> ASSIGNMENT: Take the line with "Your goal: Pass" as the first and the last line of the data as the end. Write out both and every line between exactly, except pictures.

> DATA:
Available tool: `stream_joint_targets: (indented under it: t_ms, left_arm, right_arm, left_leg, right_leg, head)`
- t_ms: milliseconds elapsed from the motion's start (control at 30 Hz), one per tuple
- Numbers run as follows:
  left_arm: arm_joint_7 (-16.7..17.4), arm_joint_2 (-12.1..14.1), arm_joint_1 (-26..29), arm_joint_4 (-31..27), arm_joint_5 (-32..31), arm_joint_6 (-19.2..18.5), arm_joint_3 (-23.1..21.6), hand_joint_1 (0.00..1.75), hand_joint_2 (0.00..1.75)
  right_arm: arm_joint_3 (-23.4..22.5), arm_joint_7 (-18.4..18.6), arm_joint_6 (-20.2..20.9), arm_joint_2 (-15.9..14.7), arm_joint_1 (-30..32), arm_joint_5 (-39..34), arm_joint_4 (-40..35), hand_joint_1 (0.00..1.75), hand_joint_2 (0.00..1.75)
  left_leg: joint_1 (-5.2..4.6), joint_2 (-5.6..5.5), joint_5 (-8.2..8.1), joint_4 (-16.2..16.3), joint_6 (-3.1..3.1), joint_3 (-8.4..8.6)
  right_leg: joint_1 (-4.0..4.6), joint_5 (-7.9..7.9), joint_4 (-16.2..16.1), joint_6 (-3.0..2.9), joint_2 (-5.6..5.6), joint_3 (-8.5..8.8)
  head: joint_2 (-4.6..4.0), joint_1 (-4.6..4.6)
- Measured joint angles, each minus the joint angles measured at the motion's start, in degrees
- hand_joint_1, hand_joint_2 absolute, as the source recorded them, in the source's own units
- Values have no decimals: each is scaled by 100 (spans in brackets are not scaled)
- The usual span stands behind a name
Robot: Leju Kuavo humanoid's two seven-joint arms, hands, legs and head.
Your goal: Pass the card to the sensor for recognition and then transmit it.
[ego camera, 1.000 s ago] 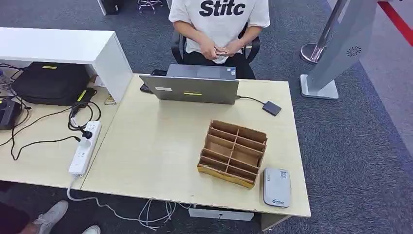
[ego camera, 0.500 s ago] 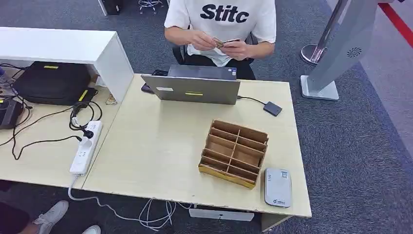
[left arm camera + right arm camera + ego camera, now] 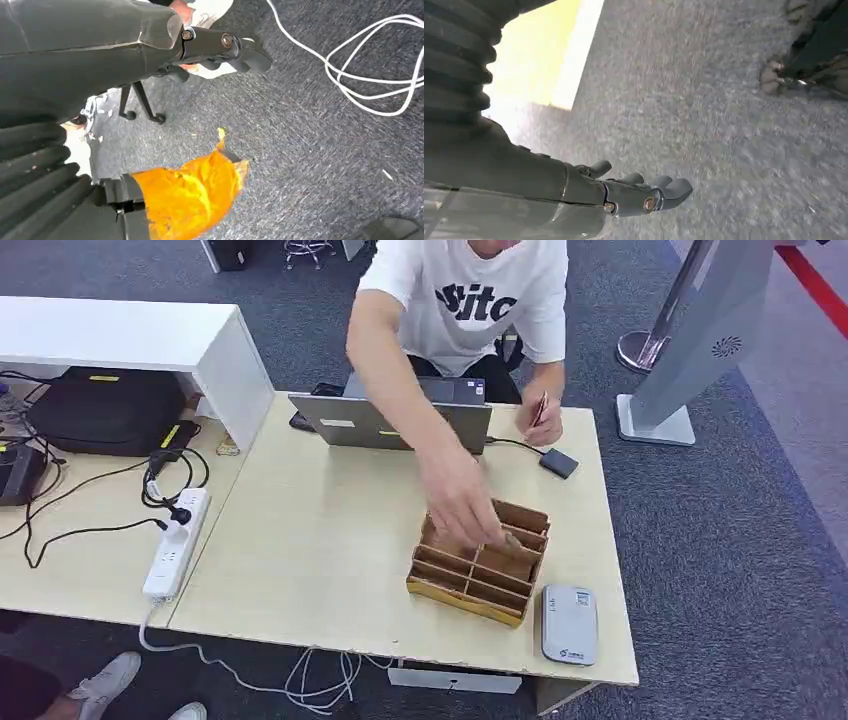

> ANSWER FOR THIS EXERCISE:
Your goal: Pass the card to the sensor for recognition and then transmit it.
[ego camera, 1.000 s ago] 
[ego camera, 0.500 s ago] 
[left arm camera + right arm camera + ego camera, now] 

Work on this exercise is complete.